“De” Charel: toffe gek, bizarre mens maar doorgaans goedlachs. Verbaal sterk, wel absurd en steeds op zoek naar een publiek om te tonen wat hij (niet) kan.
Nu, in z’n nieuwe voorstelling, is hij voor het eerst moedig genoeg om z’n faalangst met het publiek te delen. Bang om af te gaan, bevreesd voor mislukking, beducht om z’n publiek niet meer blij te kunnen maken, ongerust om zoals steeds alleen maar nu zonder de herinnering aan een tevreden en lachend publiek achter te blijven.
Het tonen van jonglerie, goochelarij , muziek, rijmelarij, stunts, … het lange leven van de Charel.
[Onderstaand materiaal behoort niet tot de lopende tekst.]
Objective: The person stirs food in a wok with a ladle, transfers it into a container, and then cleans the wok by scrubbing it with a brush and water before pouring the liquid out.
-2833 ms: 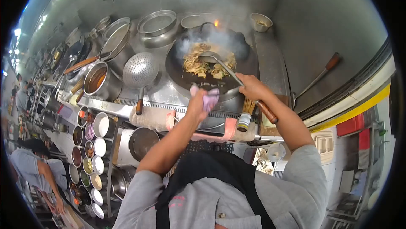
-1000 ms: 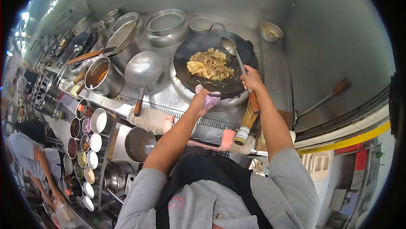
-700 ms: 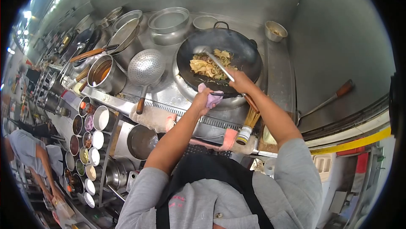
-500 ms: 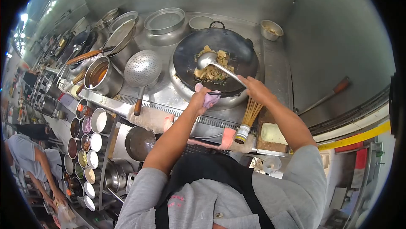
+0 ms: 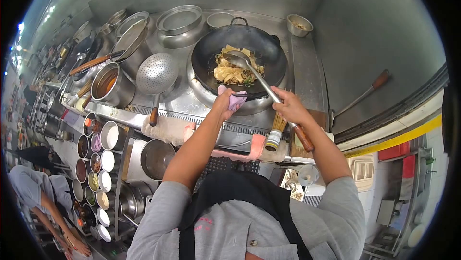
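Observation:
A black wok [image 5: 205, 51] sits over the burner, with pale sliced food and bits of green [image 5: 230, 73] in its middle. My left hand [image 5: 224, 105] is closed on the wok's near handle through a folded pink cloth [image 5: 236, 101]. My right hand [image 5: 291, 107] grips the handle of a metal ladle [image 5: 261, 82] that ends in brown wood. The ladle's bowl rests at the food's upper part, its rounded back showing. Beneath my right hand, a bundle of thin sticks [image 5: 277, 124] with a labelled band leans at the stove's front.
Left of the wok lie a perforated skimmer [image 5: 157, 72] and a pot of reddish-brown liquid [image 5: 114, 86]. Several ingredient bowls [image 5: 111, 135] stand lower left, near another person's arms [image 5: 56, 221]. A long wooden-handled tool [image 5: 360, 94] leans on the right wall.
The food has shifted and bunched toward the wok's near side. My right hand has turned, and the ladle's wooden end now shows beyond it. My left hand keeps its hold.

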`<state>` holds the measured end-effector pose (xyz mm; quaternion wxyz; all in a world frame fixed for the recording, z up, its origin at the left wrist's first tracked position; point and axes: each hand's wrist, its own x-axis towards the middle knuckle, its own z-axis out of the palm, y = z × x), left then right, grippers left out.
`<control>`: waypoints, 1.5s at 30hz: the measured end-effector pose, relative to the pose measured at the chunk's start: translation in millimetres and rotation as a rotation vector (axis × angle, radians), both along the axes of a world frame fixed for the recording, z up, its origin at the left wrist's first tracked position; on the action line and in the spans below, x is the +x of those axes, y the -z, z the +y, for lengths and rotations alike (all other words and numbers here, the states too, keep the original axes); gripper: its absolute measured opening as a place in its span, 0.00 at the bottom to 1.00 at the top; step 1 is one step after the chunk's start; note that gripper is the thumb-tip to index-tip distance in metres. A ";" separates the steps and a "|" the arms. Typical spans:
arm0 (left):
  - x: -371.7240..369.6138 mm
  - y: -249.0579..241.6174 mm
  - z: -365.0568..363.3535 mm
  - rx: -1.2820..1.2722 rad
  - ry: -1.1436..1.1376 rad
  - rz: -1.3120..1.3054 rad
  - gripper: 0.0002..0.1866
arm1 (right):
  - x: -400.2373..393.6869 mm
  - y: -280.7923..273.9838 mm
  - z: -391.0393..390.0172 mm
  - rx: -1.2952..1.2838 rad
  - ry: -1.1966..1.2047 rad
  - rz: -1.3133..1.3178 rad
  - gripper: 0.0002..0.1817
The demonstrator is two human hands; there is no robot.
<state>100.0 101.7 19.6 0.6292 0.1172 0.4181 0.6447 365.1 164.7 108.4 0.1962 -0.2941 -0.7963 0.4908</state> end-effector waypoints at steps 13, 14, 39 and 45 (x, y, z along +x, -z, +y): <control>1.0 1.7 -1.0 0.028 0.017 0.089 0.13 | -23.6 -33.3 -20.0 0.202 -0.062 -0.192 0.35; 1.8 0.5 -0.5 0.023 0.007 0.083 0.13 | -28.6 -26.0 -15.1 0.199 -0.077 -0.193 0.35; 72.7 -46.1 -124.9 0.066 -0.091 0.040 0.09 | 14.2 -36.9 -16.7 0.582 -0.072 -0.227 0.33; 25.5 -33.4 -59.5 -0.013 -0.041 -0.032 0.16 | -4.0 -72.4 -32.3 0.299 -0.153 -0.344 0.31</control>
Een verhaal over bang zijn en experimenteren met stilstaan, voelen en gewaarworden sluipt binnen. Over angstig zijn en hoe dit bij spelen/leven hoort. Over hoe de angst vanbinnen kapot maakt maar niet spelen/leven stilletjes doet sterven. Over hoe niet met en niet zonder kunnen, de patstelling; de zoektocht naar een oplossing en de (absurde) clowneske zijsprongen die worden gemaakt.
De pogingen tot stilstaan door een hyperactief typetje en de confrontatie met zichzelf.